The Arts on Stamps of the World — November 19

An Arts Fuse regular feature: the arts on stamps of the world.


By Doug Briscoe

French painter Nicolas Poussin died on this date 352 years ago. Today’s birthday honorees include Tommy Dorsey, Jodie Foster, and the great chess master José Raúl Capablanca. These four, plus another four birthdays and two anniversaries of opera house openings, make up our program.


Born, it is attested, in Normandy, Nicolas Poussin (June 1594 – 19 November 1665) went around 1612 to Paris at a time when there was a demand for new art from both royalty and merchants. He is recorded as having made two attempts to visit Rome between 1617 and 1622, but for reasons unclear turned back on both occasions. He finally got there in the company of the Archbishop of Paris in 1624, and once arrived, remained for sixteen years. He was enticed back to Paris by the promise of handsome commissions, but on his return found that there were rather too many to handle, and he found court intrigues distasteful, so after just a couple of years he packed up and returned to Rome. Poussin’s output consists mainly of mythological and religious works, with a smattering of landscapes and no portraits to speak of except the ones he made of himself. We begin with French and Russian stamps that show his Self-Portrait of 1650. Two stamps taken from a large Poussin sheet issued by Saint Vincent and the Grenadines offer a segmented look at Et in Arcadio Ego (The Shepherds of Arcadia, late 1630s). Two stamps showing art in Russian museums provide us with a view of Tancred and Arminia (1631) and Landscape with Polyphemus (1649). (You may have to look carefully to see the cyclops playing the flute atop the mountain peak at right.) The stamp from Djibouti has Nymph, Faun, and Putti (Nymphe chevauchant un bouc ou Vénus, faune et putti, c1631), and we move to the third row for a detail from The Destruction of the Temple in Jerusalem (1638, on a stamp from Paraguay) and one from Adoration of the Shepherds (1633-34) on a Christmas stamp from Niue. (The cluster of putti at the top—unseen on the stamp—once featured on the cover of an old London Stereo Treasury Series LP of Karl Münchinger’s first recording of the Bach Musical Offering. I’ve been wondering what that picture was ever since I purchased the album about forty-five years ago.) Another pair from the Saint Vincent sheet shows The Inspiration of the Poet (1639). At the very bottom of the collage is a French stamp that reproduces the drawing Moses Defending the Daughters of Jethro, kept at the Louvre.
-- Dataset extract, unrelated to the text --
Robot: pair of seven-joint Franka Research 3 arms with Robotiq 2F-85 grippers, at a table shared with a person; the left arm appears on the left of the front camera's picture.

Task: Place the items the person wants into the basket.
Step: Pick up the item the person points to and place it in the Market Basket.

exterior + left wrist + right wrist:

We have another French painter next, but one born a century after Poussin. Louis Tocqué (19 November 1696 – 10 February 1772) was the son of a painter and, in sharp contrast to Poussin, concentrated almost exclusively on portraits. His career was established when he made one of the future Louis XV. The only Tocqué stamps I could locate are a pair from a 2015 set devoted to details of paintings representing the sense of touch. These images of gestures of the hands show two pieces attributed to Tocqué, but I was unable to identify either.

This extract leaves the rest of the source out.